All homozygous reference, which is not surprising. Let’s look at the distribution of genotype calls:

In [9]:
mt.aggregate_entries(hl.agg.counter(mt.GT.n_alt_alleles()))
Out[9]:
{0: 1741192, 1: 747875, 2: 582108, None: 41749}

Let’s compute the overall call rate directly, and then plot the distribution of call rate per variant.

In [10]:
mt.aggregate_entries(hl.agg.fraction(hl.is_defined(mt.GT)))
Out[10]:
0.986588493647773

Here’s a nice trick: you can use an aggregator inside annotate_rows and it will aggregate over columns, that is, summarize the values in the row using the aggregator. Let’s compute and plot call rate per variant.

In [11]:
mt2 = mt.annotate_rows(call_rate = hl.agg.fraction(hl.is_defined(mt.GT)))
mt2.describe()
----------------------------------------
Global fields:
    None
----------------------------------------
Column fields:
    's': str
----------------------------------------
Row fields:
    'locus': locus<GRCh37>
    'alleles': array<str>
    'rsid': str
    'qual': float64
    'filters': set<str>
    'info': struct {
        AC: array<int32>,
        AF: array<float64>,
        AN: int32,
        BaseQRankSum: float64,
        ClippingRankSum: float64,
        DP: int32,
        DS: bool,
        FS: float64,
        HaplotypeScore: float64,
        InbreedingCoeff: float64,
        MLEAC: array<int32>,
        MLEAF: array<float64>,
        MQ: float64,
        MQ0: int32,
        MQRankSum: float64,
        QD: float64,
        ReadPosRankSum: float64,
        set: str
    }
    'call_rate': float64
----------------------------------------
Entry fields:
    'GT': call
    'AD': array<int32>
    'DP': int32
    'GQ': int32
    'PL': array<int32>
----------------------------------------
Column key: ['s']
Row key: ['locus', 'alleles']
----------------------------------------
In [12]:
p = hl.plot.histogram(mt2.call_rate, range=(0,1.0), bins=100,
                      title='Variant Call Rate Histogram', legend='Call Rate')
show(p)

Exercise: GQ vs DP

In this exercise, you’ll use Hail to investigate a strange property of sequencing datasets.
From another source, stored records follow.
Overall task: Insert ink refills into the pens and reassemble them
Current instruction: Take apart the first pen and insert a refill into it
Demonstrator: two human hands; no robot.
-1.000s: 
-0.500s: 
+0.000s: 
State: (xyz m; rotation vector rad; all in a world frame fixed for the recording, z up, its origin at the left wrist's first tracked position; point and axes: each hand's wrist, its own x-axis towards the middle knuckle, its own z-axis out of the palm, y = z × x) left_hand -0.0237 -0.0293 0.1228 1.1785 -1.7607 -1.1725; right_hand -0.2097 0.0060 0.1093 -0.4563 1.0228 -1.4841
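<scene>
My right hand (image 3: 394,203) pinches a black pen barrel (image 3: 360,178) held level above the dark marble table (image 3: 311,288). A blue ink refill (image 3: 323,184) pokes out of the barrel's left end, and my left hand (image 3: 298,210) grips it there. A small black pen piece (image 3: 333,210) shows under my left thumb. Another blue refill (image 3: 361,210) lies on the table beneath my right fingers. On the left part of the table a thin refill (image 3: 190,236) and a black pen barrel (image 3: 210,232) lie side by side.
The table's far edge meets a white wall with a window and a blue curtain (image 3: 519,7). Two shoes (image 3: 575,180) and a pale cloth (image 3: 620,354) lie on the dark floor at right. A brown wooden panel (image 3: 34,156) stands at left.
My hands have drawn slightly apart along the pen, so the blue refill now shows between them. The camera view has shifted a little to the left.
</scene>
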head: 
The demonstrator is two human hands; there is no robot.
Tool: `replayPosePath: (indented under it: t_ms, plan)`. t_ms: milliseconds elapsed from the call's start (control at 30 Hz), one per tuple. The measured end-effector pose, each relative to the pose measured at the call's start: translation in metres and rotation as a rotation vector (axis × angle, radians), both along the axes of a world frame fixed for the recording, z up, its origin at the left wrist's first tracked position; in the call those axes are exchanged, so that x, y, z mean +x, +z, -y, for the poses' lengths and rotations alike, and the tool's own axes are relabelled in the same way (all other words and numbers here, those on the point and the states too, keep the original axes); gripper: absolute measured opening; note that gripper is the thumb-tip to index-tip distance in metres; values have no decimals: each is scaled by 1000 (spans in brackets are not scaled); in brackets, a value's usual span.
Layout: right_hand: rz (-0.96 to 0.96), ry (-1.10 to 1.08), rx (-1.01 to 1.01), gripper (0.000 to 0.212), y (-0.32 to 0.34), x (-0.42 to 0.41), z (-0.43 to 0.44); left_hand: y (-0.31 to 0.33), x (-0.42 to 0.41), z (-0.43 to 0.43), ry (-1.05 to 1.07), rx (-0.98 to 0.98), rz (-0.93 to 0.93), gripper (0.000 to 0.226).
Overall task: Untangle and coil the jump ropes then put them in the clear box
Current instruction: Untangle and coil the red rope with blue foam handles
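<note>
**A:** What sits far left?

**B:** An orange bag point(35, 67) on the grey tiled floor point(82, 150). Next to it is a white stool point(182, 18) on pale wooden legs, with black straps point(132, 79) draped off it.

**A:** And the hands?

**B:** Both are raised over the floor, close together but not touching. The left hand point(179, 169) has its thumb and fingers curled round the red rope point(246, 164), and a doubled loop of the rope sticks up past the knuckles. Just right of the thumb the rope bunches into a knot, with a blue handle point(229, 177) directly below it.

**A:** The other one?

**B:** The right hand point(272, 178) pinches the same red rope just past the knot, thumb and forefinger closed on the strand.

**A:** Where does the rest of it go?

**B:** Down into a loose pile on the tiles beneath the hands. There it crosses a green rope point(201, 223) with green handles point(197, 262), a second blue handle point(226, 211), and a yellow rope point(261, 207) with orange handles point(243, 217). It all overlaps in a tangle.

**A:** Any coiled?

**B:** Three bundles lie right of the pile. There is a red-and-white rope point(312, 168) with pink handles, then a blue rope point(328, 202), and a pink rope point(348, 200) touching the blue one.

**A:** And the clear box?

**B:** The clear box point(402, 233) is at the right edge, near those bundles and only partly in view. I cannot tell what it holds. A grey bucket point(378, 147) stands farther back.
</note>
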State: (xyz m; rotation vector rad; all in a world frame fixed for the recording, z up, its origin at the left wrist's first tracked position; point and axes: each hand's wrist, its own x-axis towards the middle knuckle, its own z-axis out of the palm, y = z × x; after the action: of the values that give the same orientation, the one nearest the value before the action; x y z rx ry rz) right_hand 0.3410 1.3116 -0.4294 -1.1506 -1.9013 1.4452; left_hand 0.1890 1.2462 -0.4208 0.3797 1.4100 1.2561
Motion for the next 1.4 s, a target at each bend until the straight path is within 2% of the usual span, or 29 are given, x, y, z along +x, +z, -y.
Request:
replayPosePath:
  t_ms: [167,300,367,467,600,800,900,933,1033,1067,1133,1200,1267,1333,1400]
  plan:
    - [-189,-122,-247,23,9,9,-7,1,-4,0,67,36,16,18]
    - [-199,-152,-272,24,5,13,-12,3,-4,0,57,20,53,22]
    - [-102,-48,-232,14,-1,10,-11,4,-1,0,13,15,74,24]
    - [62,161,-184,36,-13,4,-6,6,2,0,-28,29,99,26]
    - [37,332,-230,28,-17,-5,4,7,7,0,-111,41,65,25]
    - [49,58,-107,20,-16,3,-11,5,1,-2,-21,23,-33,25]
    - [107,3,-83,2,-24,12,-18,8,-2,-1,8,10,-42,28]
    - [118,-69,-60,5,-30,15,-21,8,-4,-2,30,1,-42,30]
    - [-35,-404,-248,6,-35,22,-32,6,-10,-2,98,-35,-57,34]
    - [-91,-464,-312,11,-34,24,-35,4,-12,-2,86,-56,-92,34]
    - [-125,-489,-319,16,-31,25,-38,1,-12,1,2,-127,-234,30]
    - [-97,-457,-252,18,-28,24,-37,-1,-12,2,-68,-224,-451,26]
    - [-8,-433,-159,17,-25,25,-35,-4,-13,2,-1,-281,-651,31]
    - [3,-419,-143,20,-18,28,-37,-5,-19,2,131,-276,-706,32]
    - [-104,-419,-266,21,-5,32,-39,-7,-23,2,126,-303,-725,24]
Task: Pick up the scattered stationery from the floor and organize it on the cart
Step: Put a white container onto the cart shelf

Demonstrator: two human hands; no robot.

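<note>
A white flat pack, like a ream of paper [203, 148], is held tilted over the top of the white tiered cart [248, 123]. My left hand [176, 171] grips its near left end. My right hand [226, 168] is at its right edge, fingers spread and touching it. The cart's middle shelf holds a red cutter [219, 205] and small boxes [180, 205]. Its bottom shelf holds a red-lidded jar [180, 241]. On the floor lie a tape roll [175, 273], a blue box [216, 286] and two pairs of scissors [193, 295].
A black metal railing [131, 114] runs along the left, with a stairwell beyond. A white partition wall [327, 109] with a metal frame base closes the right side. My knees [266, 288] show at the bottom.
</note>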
The DP field is the sequencing depth (the number of reads).

Let’s first plot a histogram of DP:

In [13]:
p = hl.plot.histogram(mt.DP, range=(0,40), bins=40, title='DP Histogram', legend='DP')
show(p)

Now, let’s do the same thing for GQ.

The GQ field is the phred-scaled “genotype quality”. The formula to convert to a linear-scale confidence (0 to 1) is 10 ** -(mt.GQ / 10). GQ is truncated to lie between 0 and 99.

In [14]:
p = hl.plot.histogram(mt.GQ, range=(0,100), bins=100, title='GQ Histogram', legend='GQ')
show(p)

Whoa! That’s a strange distribution! There’s a big spike at 100. The rest of the values have roughly the same shape as the DP distribution, but form a Dimetrodon. Use Hail to figure out what’s going on!